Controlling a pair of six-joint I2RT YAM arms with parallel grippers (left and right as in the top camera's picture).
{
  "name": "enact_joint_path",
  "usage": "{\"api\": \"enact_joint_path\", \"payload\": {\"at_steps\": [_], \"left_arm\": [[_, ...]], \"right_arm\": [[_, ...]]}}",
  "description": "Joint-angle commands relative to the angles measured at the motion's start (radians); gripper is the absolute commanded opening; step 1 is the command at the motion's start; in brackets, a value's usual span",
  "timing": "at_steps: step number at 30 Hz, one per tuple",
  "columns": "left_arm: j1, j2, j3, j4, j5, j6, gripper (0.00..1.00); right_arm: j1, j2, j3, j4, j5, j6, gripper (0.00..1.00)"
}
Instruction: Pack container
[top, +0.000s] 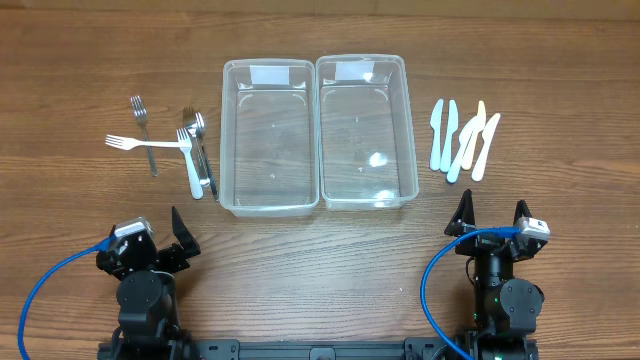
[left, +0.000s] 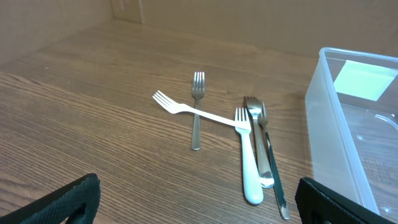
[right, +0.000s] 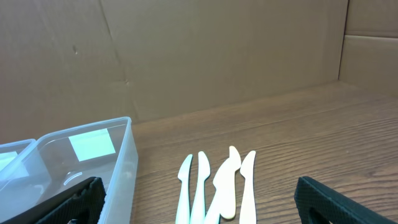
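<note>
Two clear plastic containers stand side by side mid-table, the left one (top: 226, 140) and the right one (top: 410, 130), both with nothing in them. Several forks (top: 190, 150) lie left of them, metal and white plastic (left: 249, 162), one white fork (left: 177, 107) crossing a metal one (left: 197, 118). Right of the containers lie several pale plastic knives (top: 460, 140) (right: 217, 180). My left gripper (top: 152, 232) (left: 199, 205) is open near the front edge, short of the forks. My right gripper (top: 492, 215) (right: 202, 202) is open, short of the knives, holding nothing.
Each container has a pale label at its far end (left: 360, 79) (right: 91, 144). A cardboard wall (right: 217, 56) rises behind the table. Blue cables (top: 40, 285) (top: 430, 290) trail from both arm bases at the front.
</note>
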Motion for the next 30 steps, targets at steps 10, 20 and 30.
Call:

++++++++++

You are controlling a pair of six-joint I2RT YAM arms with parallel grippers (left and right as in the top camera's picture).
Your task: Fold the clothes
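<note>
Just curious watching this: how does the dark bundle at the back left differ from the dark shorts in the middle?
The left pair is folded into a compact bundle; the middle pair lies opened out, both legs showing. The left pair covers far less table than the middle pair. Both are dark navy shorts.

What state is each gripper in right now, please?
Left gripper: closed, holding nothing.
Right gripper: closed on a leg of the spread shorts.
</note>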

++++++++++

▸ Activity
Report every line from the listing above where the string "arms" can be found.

▸ Expected output
Controlling a pair of six-joint I2RT YAM arms with parallel grippers (left and right as in the top camera's picture).
You are controlling a pair of six-joint I2RT YAM arms with parallel grippers (left and right as in the top camera's picture).

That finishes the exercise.